Secondo alcuni esperti del mondo accademico e dell’industria tecnologica la Cina dovrebbe rivalutare la sua posizione sul ban sulle criptovalute imposto nel 2021.
Nel 2021 la Cina ha imposto un ban totale sulle criptovalute, incluse tutte le transazioni e l’attività di mining. Il divieto ha portato a un esodo delle operazioni di mining verso giurisdizioni più favorevoli come gli Stati Uniti, il Kazakistan e il Canada. Nonostante il divieto, il mining e l’utilizzo di criptovalute nel Paese persiste.

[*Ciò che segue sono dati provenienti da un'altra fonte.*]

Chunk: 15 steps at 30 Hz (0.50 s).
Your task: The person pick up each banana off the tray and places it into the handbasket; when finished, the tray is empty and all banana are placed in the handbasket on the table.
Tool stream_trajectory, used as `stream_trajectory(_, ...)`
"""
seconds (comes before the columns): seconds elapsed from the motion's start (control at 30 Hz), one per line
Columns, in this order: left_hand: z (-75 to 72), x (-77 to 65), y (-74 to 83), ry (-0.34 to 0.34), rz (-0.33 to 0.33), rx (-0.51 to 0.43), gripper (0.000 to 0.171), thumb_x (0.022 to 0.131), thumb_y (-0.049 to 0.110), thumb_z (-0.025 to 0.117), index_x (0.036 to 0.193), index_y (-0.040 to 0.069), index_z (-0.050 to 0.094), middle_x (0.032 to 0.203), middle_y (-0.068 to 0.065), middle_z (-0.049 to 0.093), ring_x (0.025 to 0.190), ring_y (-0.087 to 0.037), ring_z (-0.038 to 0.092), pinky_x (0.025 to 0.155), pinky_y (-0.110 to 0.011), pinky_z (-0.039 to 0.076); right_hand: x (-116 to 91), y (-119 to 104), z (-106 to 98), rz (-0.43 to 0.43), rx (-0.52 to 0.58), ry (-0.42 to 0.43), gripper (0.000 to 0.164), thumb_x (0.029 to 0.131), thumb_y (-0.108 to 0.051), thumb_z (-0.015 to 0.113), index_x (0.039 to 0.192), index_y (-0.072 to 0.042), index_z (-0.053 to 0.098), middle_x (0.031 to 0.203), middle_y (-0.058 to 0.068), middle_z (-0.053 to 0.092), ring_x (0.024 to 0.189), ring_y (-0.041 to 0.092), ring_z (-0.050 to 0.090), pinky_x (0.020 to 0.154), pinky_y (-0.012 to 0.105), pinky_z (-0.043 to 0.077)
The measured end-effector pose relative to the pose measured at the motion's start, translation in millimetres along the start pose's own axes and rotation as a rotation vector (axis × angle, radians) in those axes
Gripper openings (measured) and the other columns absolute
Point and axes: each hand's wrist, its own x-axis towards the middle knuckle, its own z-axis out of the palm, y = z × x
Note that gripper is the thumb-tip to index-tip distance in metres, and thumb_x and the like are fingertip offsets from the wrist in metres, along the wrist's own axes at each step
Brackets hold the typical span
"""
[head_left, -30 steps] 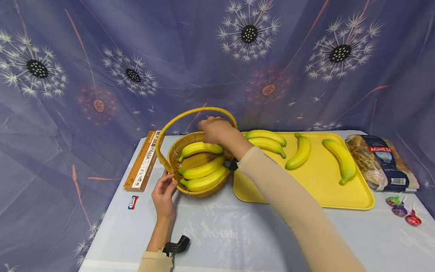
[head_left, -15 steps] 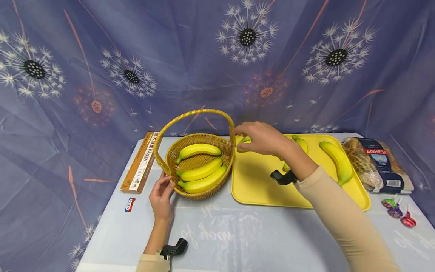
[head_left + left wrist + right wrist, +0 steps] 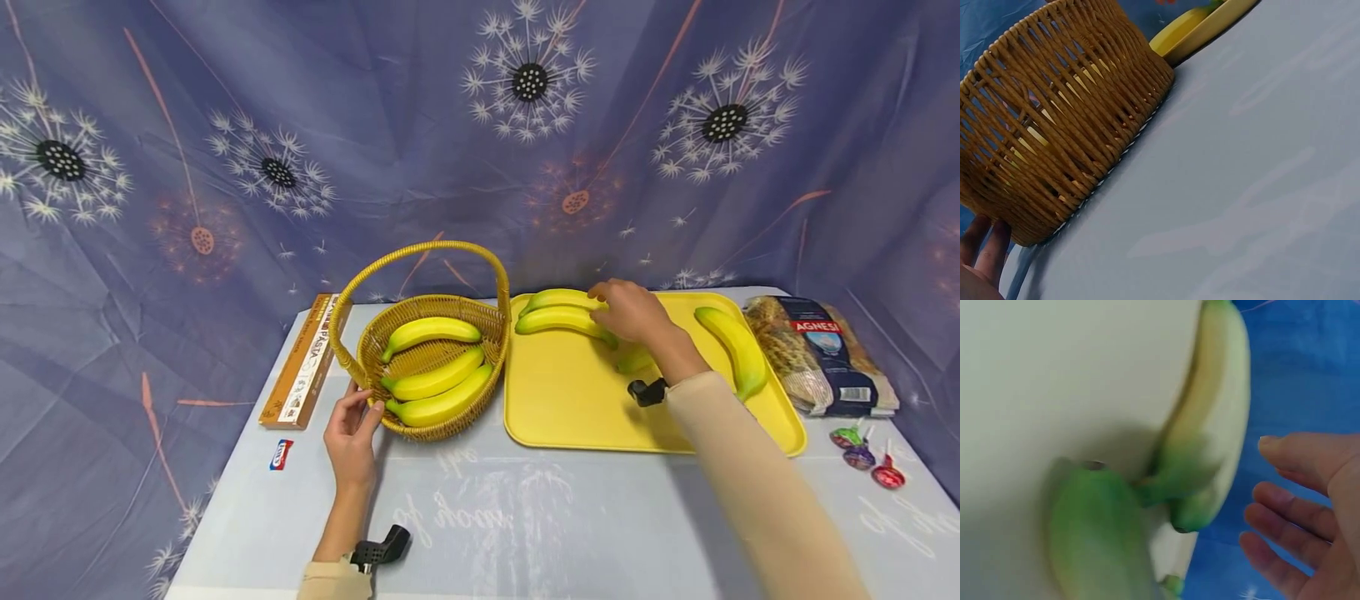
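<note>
Behind a pale counter (image 3: 480,542) hangs a blue cloth (image 3: 420,167) printed with dandelions. The left hand (image 3: 351,437) has its fingertips against the basket (image 3: 491,321) (grip or mere touch, I cannot tell), which contains 3 bananas (image 3: 435,331). The right hand (image 3: 633,312), fingers loosely parted and free, is over the yellow tray (image 3: 570,400), beside 2 paired bananas (image 3: 558,318); 2 more bananas (image 3: 735,350) lie there, 1 partly hidden.

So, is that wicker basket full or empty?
Partly filled: the head view shows three bananas lying inside the wicker basket, with uncovered space between the back one and the other two.
</note>
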Motion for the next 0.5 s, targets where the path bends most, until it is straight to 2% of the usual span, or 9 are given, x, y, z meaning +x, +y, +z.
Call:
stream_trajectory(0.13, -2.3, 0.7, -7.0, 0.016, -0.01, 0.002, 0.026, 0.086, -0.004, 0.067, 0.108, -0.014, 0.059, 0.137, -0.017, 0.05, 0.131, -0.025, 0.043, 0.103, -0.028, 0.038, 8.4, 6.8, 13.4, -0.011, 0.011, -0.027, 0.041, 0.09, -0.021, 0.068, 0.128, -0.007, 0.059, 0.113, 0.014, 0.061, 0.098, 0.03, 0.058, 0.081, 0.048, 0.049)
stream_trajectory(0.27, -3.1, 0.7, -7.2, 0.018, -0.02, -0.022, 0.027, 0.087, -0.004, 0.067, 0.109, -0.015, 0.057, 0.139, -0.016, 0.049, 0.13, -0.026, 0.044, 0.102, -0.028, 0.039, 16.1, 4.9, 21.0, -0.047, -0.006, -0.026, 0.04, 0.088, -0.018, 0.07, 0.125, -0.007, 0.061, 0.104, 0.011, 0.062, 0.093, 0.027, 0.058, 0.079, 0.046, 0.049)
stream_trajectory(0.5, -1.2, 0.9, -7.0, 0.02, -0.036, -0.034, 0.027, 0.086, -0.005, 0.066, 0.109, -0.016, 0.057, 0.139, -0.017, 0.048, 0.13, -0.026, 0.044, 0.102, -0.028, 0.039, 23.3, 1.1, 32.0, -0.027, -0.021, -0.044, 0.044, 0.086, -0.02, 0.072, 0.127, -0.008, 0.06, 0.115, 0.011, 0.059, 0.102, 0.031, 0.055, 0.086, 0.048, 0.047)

Di recente figure di spicco nel mondo accademico e dell’industria tecnologica stanno esortando il governo cinese a riconsiderare il suo divieto sul mining. Tra queste, Wang Yang, Vice Presidente dell’Università di Scienza e Tecnologia di Hong Kong, che ha criticato il ban, definendolo “molto poco saggio”.

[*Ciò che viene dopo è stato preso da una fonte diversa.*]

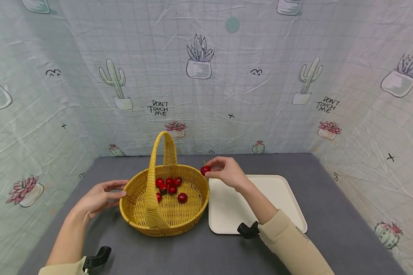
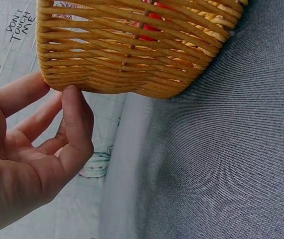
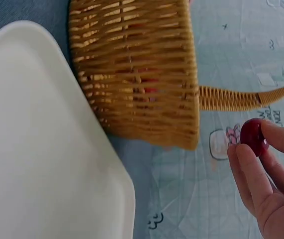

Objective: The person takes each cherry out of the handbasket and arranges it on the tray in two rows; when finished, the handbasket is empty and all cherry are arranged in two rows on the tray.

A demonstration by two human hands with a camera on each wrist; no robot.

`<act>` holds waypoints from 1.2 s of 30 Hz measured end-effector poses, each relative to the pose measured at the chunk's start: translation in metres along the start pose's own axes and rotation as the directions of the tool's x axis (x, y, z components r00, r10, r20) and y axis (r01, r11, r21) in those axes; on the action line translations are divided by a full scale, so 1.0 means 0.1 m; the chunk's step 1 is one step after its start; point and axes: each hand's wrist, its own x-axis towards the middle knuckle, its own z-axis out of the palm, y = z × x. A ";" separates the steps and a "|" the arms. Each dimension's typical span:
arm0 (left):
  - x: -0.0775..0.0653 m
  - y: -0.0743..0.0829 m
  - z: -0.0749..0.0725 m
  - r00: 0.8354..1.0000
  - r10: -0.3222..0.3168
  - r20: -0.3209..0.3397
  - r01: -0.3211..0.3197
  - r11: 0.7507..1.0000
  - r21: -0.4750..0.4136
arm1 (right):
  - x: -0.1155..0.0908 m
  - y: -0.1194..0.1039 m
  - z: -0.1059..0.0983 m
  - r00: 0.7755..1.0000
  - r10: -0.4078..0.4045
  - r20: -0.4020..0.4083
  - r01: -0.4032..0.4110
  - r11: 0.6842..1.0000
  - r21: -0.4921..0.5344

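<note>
A yellow woven basket (image 1: 182, 225) with a tall arched handle holds several dark red cherries (image 1: 172, 189). At its left rim is my left hand (image 1: 98, 196), thumb and fingertips on the woven edge; the left wrist view shows the bent fingers (image 2: 77, 119) right at that rim. Near the basket's right rim my right hand (image 1: 228, 173) pinches one cherry (image 3: 252, 137) between thumb and fingertips. This cherry (image 1: 205, 170) is raised, and a thin stem rises from it.
A white rectangular tray (image 1: 258, 206) lies right of the basket, close against it and under the right forearm. Both stand on a grey cloth-covered table (image 1: 179, 256). A cactus-patterned sheet (image 1: 227, 95) hangs behind and along both sides.
</note>
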 end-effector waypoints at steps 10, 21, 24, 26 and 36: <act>0.01 0.00 0.00 1.000 0.007 0.001 -0.007 1.000 -0.006 | -0.09 0.20 -0.27 0.998 0.036 -0.057 -0.038 0.999 -0.019; -0.01 0.02 0.01 1.000 0.023 0.008 -0.023 0.999 -0.024 | -0.13 0.48 -0.37 0.990 0.116 -0.081 -0.120 0.992 -0.045; 0.00 0.00 -0.01 0.999 0.028 0.015 -0.028 0.999 -0.032 | -0.12 0.55 -0.35 0.989 0.126 -0.074 -0.130 0.990 -0.050; 0.01 -0.02 -0.02 0.999 0.034 0.025 -0.033 0.999 -0.037 | -0.11 0.60 -0.34 0.989 0.130 -0.071 -0.134 0.990 -0.051; 0.07 -0.13 -0.08 0.997 0.040 0.064 -0.033 0.995 -0.093 | -0.06 0.76 -0.28 0.986 0.154 -0.059 -0.158 0.984 -0.085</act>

Durante l’evento HashKey New Vision, Yang ha dichiarato che la Cina dovrebbe riconsiderare la sua posizione, suggerendo che il divieto ha apportato benefici economici agli Stati Uniti e non ha risolto i problemi energetici e ambientali del Paese.
“Tale divieto ha spinto molte società di mining a trasferirsi negli Stati Uniti, portando a una perdita di oltre $4 miliardi in entrate fiscali per la Cina”.
Wang ha proposto che le imprese statali possano partecipare alle operazioni di mining o acquisire quote in tali società per diversificare la loro attività.
Secondo Wang la possibilità di una rielezione di Donald Trump potrebbe portare a politiche più favorevoli per gli asset digitali, indicando la necessità per la Cina di rivalutare la sua posizione sul mining.